* Description of the task: Starting from the first line below, count every line holding the word "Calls", then state the total alone.

* Entries taken from a collection:

=== Begin Enclosure ===

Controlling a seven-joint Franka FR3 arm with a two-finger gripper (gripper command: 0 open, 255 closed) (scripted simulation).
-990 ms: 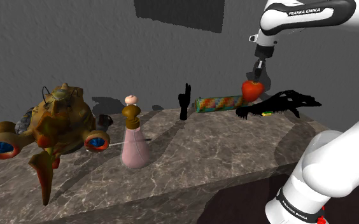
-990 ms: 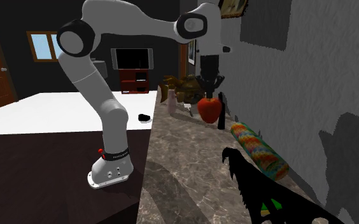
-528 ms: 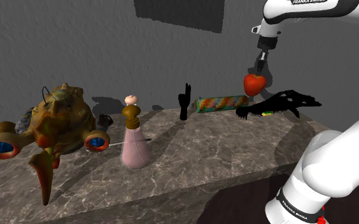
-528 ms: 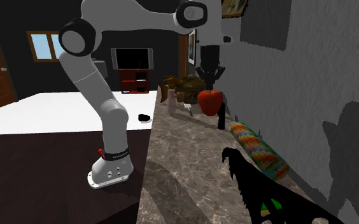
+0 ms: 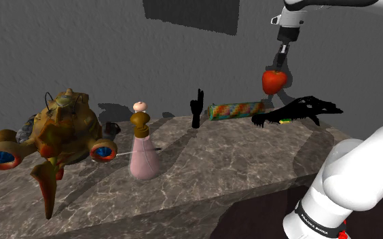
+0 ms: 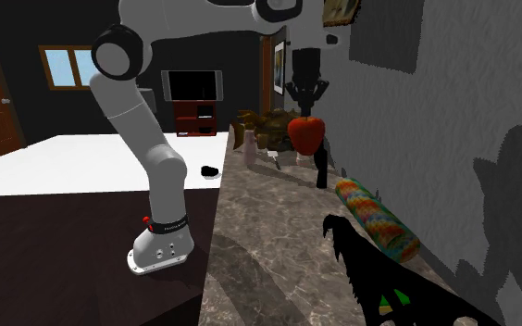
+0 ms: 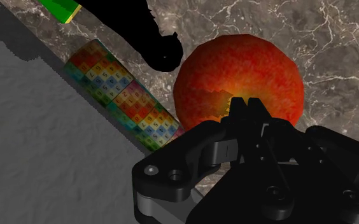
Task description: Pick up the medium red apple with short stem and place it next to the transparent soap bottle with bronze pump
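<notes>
Red apple (image 5: 274, 81) held in the air by the black gripper (image 5: 278, 70), whose fingers (image 7: 238, 109) are clamped on the upper part of the fruit. The apple's axis runs close to vertical: the broad, dimpled stem end faces up into the fingers and the narrower end points down toward the marbled counter (image 5: 204, 163). The stem itself is covered by the fingertips.

In the shoulder view the apple hangs clear of the counter near the grey wall (image 5: 81, 54). A patchwork cylinder (image 5: 235, 108) lies at its 8 o'clock and a black animal figure (image 5: 295, 112) at its 5 o'clock. The soap bottle (image 5: 143, 153) has a pale pink body and a bronze pump. It stands upright well apart, with the apple at its 2 o'clock and a black hand figure (image 5: 197, 108) between the two.

In the second exterior view the arm (image 6: 134, 120) rises from its base, bends at a dark elbow joint, and runs level along the top toward 3 o'clock. The wrist then turns straight down, so the gripper (image 6: 306, 109) points vertically at the counter with the apple (image 6: 306, 134) beneath it. The bottle (image 6: 250, 144) lies at the apple's 9 o'clock.

The wrist view shows the apple (image 7: 239, 79) over bare marble beside the cylinder (image 7: 124, 95).
</notes>
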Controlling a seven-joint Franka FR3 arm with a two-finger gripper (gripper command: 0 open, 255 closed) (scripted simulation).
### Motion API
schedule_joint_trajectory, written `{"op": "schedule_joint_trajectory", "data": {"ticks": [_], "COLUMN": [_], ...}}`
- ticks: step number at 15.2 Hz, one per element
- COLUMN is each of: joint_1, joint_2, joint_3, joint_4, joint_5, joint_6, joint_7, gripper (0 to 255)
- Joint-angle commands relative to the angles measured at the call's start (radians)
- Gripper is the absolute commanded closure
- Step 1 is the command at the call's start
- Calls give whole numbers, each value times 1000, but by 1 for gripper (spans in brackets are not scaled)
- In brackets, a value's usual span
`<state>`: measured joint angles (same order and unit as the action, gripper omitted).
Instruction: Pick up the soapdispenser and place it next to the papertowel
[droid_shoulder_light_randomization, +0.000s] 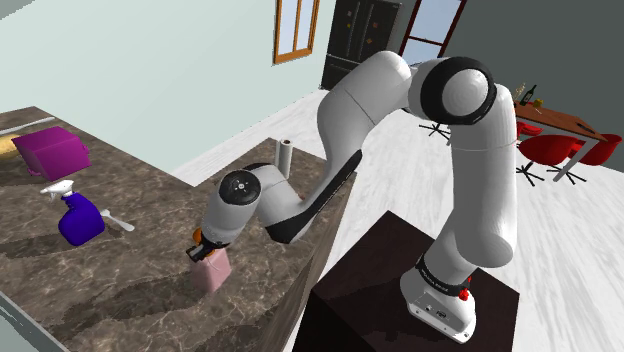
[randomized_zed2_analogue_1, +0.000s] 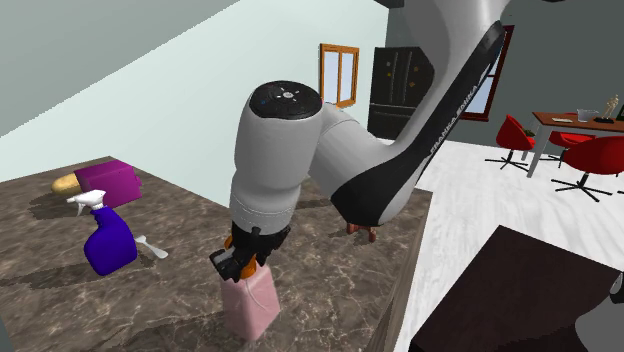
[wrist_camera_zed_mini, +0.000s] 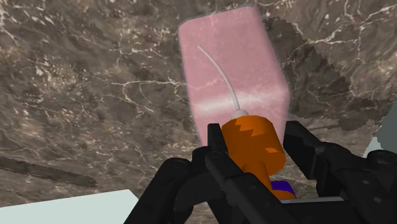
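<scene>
The soap dispenser (droid_shoulder_light_randomization: 212, 272) (randomized_zed2_analogue_1: 250, 305) is a pale pink block with an orange pump head, standing upright on the dark marble counter (droid_shoulder_light_randomization: 120, 300) near its front edge. My gripper (droid_shoulder_light_randomization: 200, 245) (randomized_zed2_analogue_1: 240, 262) (wrist_camera_zed_mini: 251, 137) comes down on it from above. In the wrist view the two black fingers (wrist_camera_zed_mini: 216, 156) clasp the orange pump head, with the pink body (wrist_camera_zed_mini: 229, 63) below them. The paper towel (droid_shoulder_light_randomization: 285, 155), a small white upright roll, stands farther along the counter behind my arm's elbow.
A blue spray bottle (droid_shoulder_light_randomization: 78, 220) (randomized_zed2_analogue_1: 108, 245) with a white trigger stands to the shoulder view's left of the dispenser, beside a small white utensil (droid_shoulder_light_randomization: 118, 222). A purple box (droid_shoulder_light_randomization: 52, 150) (randomized_zed2_analogue_1: 110, 182) sits farther back. The counter's edge (droid_shoulder_light_randomization: 325, 245) drops to white floor.
</scene>
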<state>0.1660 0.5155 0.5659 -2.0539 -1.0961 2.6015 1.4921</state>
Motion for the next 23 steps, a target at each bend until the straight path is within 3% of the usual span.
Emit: {"op": "schedule_joint_trajectory", "data": {"ticks": [1,23], "joint_1": [-15,-155], "joint_2": [-24,-247], "joint_3": [18,195], "joint_4": [-8,-17], "joint_5": [31,368], "joint_6": [-8,-128], "joint_7": [-26,-304], "gripper": [255,255]}}
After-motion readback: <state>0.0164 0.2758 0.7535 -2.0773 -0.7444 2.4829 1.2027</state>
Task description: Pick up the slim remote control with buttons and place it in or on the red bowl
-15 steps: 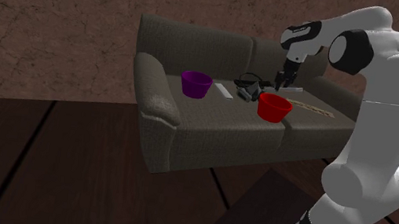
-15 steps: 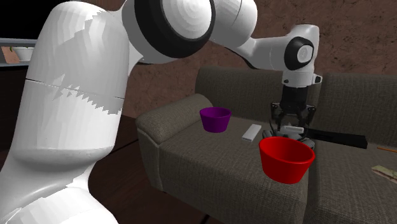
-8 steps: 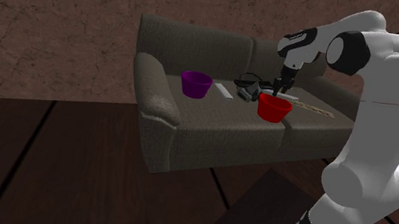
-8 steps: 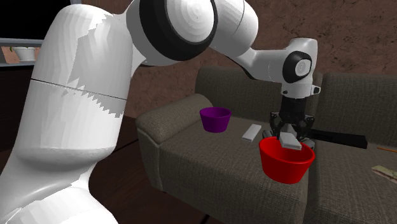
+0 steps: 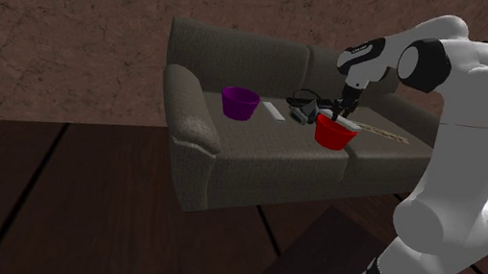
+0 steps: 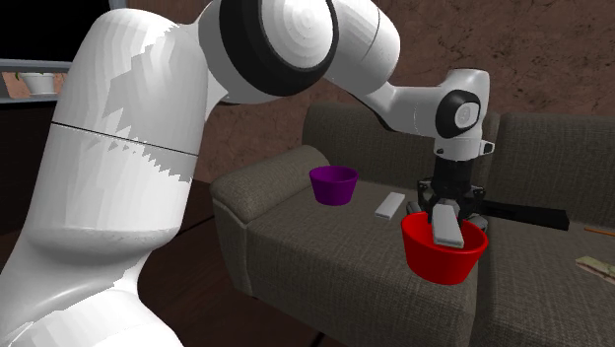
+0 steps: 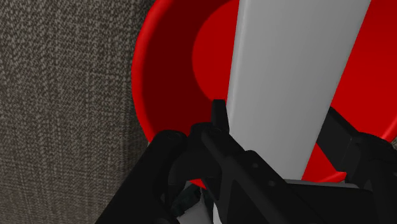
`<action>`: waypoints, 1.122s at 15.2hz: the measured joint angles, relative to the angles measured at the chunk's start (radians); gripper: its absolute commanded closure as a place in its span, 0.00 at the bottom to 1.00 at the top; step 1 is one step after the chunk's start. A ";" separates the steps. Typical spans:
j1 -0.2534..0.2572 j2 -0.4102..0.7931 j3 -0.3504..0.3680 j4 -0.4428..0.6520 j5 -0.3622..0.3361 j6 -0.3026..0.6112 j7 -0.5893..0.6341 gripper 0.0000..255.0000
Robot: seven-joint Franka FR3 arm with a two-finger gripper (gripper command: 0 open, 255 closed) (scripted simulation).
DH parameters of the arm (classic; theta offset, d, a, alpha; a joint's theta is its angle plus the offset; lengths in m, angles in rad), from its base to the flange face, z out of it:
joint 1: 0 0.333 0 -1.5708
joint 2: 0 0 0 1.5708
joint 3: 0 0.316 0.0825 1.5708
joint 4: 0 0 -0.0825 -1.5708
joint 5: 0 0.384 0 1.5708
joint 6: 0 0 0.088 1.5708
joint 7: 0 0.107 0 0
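The red bowl (image 5: 334,134) (image 6: 443,249) stands on the grey sofa's seat (image 6: 335,246), near its front edge. My gripper (image 5: 341,109) (image 6: 445,200) hangs just over the bowl, shut on a slim, plain light-grey remote (image 6: 448,226) (image 7: 292,83). The remote tilts down from the fingers and its lower end dips inside the bowl's rim. In the wrist view the black fingertips (image 7: 219,116) clasp the remote's sides, with the bowl's red inside (image 7: 165,76) beneath it. No buttons are visible on it.
A purple bowl (image 5: 239,102) (image 6: 333,184) stands nearer the sofa's armrest (image 5: 190,105). A flat white slim thing (image 5: 273,113) (image 6: 390,204) lies between the two bowls. A dark tangled object (image 5: 301,105) and a long black bar (image 6: 522,212) lie behind the red bowl.
The gripper has come down and slightly forward with the remote. The remote, which was above the bowl's far rim, now reaches into the bowl. The grip stays shut.
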 measured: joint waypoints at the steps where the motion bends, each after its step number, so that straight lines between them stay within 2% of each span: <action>1: 0.000 0.000 0.000 0.000 0.000 0.000 0.000 1.00; 2: 0.000 0.000 0.000 0.000 0.000 0.000 0.000 0.00; 8: 0.001 0.001 0.001 -0.001 0.000 0.000 0.000 0.00; 12: 0.000 -0.027 -0.006 0.056 -0.012 -0.082 0.006 0.00; 17: 0.003 -0.036 -0.007 0.074 -0.017 -0.109 0.011 0.00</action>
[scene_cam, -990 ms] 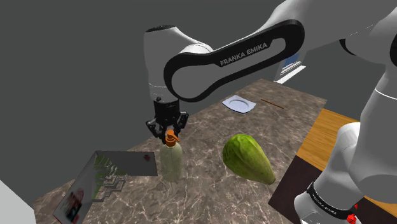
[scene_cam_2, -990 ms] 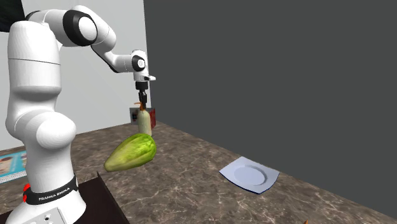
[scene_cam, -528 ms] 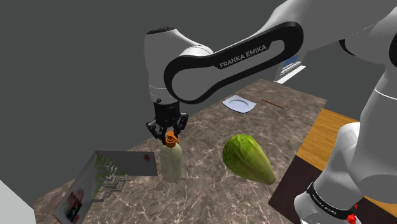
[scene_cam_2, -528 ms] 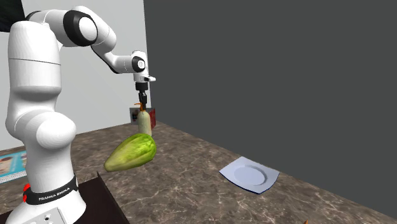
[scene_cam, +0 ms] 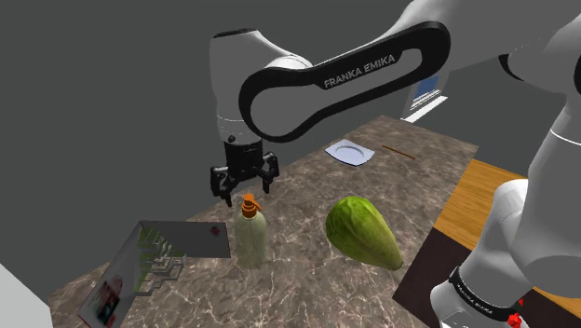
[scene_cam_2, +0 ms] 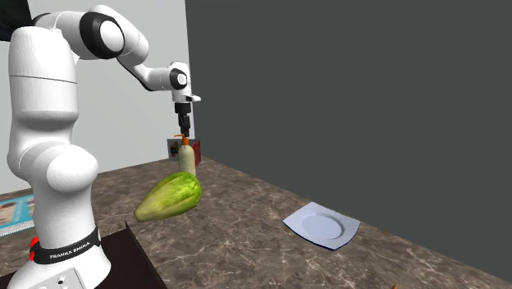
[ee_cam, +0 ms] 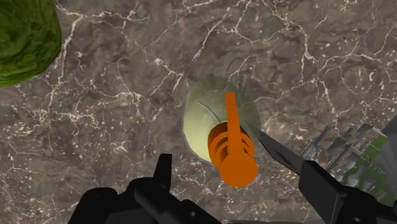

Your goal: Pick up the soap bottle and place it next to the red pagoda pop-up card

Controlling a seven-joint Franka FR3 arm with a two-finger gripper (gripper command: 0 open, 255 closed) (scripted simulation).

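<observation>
On the dark marbled tabletop (scene_cam: 307,200), the pale green soap bottle with orange pump (scene_cam: 249,238) stands just beside the grey pop-up card (scene_cam: 182,239). My tool (scene_cam: 246,191) hangs open above it, holding nothing. I judge the placing done; next I lift away straight.

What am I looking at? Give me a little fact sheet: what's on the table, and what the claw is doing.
Surface: dark marbled table
Gripper: open, just above the bottle's pump, holding nothing
Soap bottle: upright, pale, orange pump, beside the pop-up card
Also there: green vegetable, white plate
</observation>
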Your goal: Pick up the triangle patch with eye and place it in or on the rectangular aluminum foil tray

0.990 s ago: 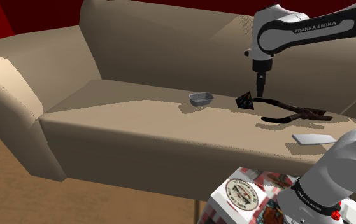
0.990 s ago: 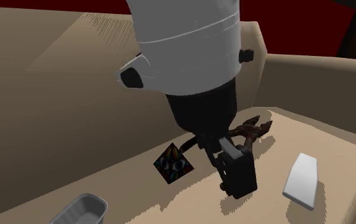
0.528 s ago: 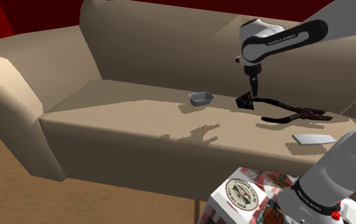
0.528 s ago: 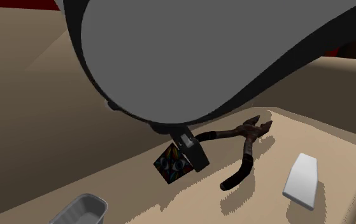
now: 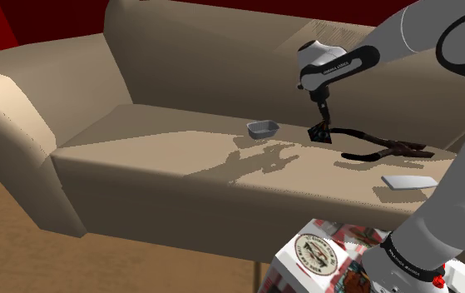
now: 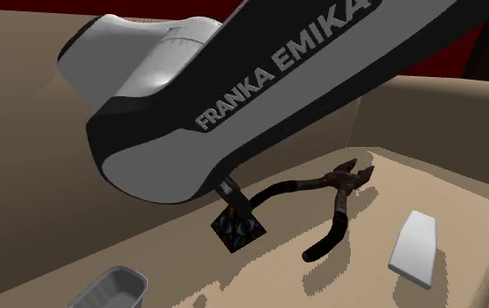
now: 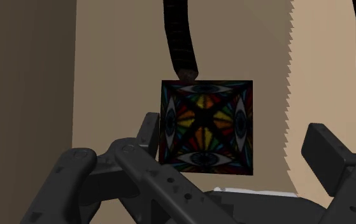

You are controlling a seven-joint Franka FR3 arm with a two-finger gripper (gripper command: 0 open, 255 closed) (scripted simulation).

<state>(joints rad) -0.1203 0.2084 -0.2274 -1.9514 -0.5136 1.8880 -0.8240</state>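
Tan sofa seat (image 5: pixel 164 158) as work surface. The patch (image 6: pixel 238 227) rests near the pliers (image 5: pixel 384 150), apart from the foil tray (image 5: pixel 262 124). The gripper (image 7: pixel 235 133) hangs over it, fingers spread either side without clasping, apparently positioned to close on it.
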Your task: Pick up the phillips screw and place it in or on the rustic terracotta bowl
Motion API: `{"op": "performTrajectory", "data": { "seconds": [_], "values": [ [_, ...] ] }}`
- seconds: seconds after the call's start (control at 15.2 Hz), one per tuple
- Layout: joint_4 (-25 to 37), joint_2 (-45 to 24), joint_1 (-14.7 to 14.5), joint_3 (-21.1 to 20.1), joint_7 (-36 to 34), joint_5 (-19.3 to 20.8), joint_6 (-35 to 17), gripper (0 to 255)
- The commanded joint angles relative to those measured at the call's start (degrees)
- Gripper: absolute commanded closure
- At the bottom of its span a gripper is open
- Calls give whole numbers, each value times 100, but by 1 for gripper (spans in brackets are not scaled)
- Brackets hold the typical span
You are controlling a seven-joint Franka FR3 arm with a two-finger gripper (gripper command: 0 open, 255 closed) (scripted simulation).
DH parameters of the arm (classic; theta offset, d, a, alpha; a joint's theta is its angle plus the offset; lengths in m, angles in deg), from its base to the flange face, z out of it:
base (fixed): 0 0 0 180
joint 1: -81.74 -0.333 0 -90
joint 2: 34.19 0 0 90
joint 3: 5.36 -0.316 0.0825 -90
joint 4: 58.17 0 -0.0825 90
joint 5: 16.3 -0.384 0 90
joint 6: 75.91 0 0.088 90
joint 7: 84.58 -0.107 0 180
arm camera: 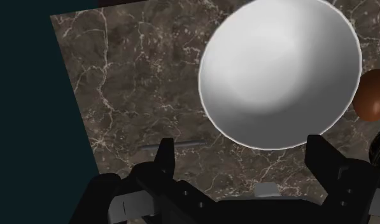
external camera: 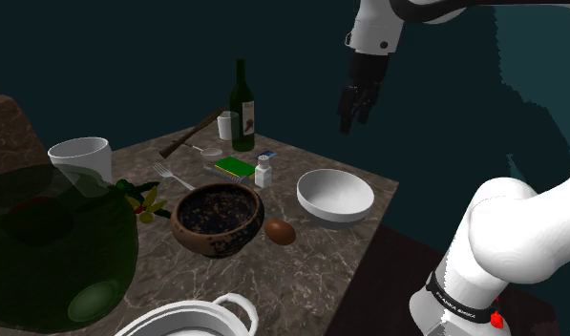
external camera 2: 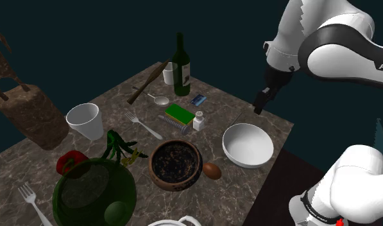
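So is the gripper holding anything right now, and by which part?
Nothing is held. The gripper is open above the table, its fingers apart with nothing between them; the thin grey screw lies on it beside the white bowl.

The arm (external camera: 521,224) is white, with rounded links and dark joint rings. A black band (external camera: 459,302) carries white lettering; a red mark (external camera: 497,320) sits just beside it. The gripper (external camera: 350,118) is all black.
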Motion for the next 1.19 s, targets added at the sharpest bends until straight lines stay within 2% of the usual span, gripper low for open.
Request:
{"op": "performTrajectory", "data": {
  "seconds": [0.0, 0.59, 1.12],
  "values": [
    [0, 0, 0, 0, 0, 0, 0, 0],
    [1133, -2141, -173, -318, -163, -81, -647, 0],
    [2622, -4069, -319, -564, -332, 15, -759, 0]
  ]
}}
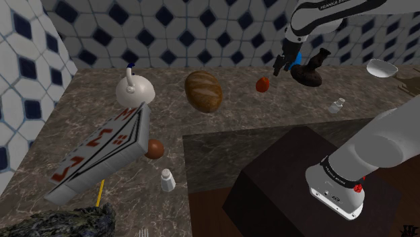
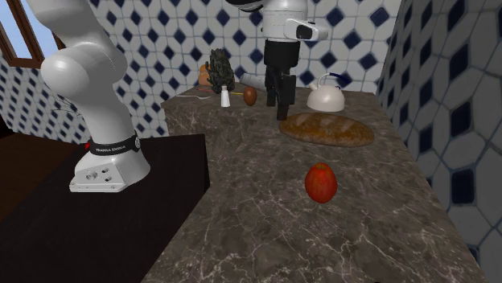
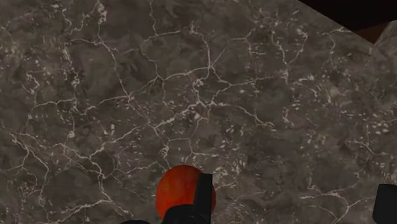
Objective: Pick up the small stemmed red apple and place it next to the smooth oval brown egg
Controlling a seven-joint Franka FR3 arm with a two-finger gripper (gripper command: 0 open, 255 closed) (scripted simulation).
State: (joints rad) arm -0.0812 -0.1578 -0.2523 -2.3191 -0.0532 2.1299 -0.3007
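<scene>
Hovering over the marbled counter [image 1: 229, 118], the black gripper [image 1: 283, 65] hangs with its jaws wide apart and empty as I watch from the remote desk.

I count one red apple [image 1: 263, 83], one brown egg [image 1: 154, 149], one bread loaf [image 1: 204, 91], one white kettle [image 1: 134, 87], two small shakers, one near the egg [image 1: 167, 180] and one nearer the stand [image 1: 336, 105], one tilted carton [image 1: 101, 151], one dark jug [image 1: 309, 71] and one white bowl [image 1: 381, 67].

The apple rests on the counter near the tiled back wall [image 1: 202, 27], between loaf and jug in the shoulder view, with bare stone all round it. The egg lies well apart from it, across the loaf, just beside the carton's lower end, where carton and shaker narrow the room. Open counter runs from the apple toward the edge by the dark stand [image 1: 283, 195].

From the wrist camera, one finger [image 3: 202, 197] overlaps the apple's side and the fruit sits mostly outside the gap; I see no contact with it in the two exterior views.
</scene>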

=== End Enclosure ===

* Exercise solution: 2